What is needed: Would you transcribe the listing exactly as it stands, minus any images?

[Start of Attachment]

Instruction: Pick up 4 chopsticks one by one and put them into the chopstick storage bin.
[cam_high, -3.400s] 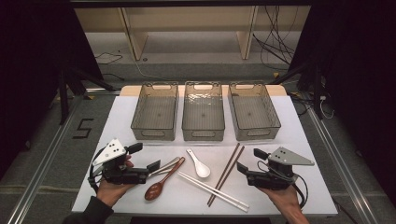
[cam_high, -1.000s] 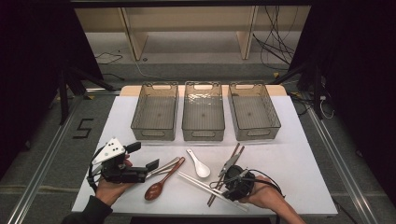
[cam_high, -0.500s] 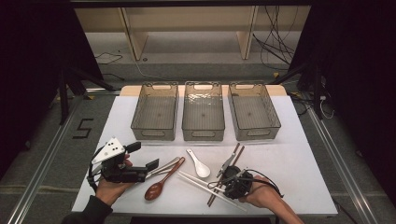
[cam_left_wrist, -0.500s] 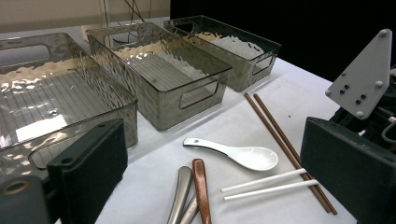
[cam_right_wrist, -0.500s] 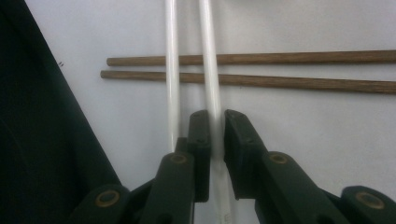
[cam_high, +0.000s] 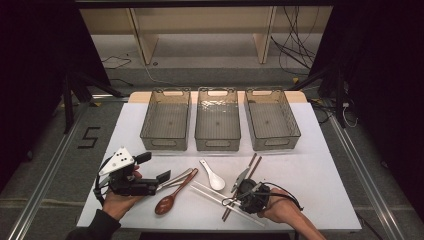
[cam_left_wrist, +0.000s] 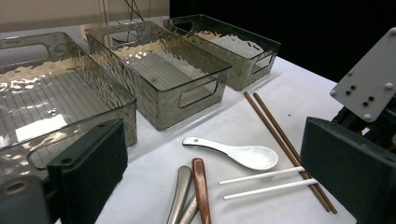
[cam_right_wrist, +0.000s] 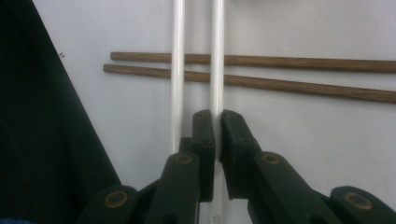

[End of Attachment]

Finished task:
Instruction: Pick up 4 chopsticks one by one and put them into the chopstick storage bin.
[cam_high, -3.400s] 
[cam_high, -1.000s] 
[cam_high, -0.500s] 
[cam_left_wrist, -0.500s] 
[cam_right_wrist, -0.500s] 
[cam_high, +0.000s] 
[cam_left_wrist, +0.000s] 
[cam_right_wrist, +0.000s] 

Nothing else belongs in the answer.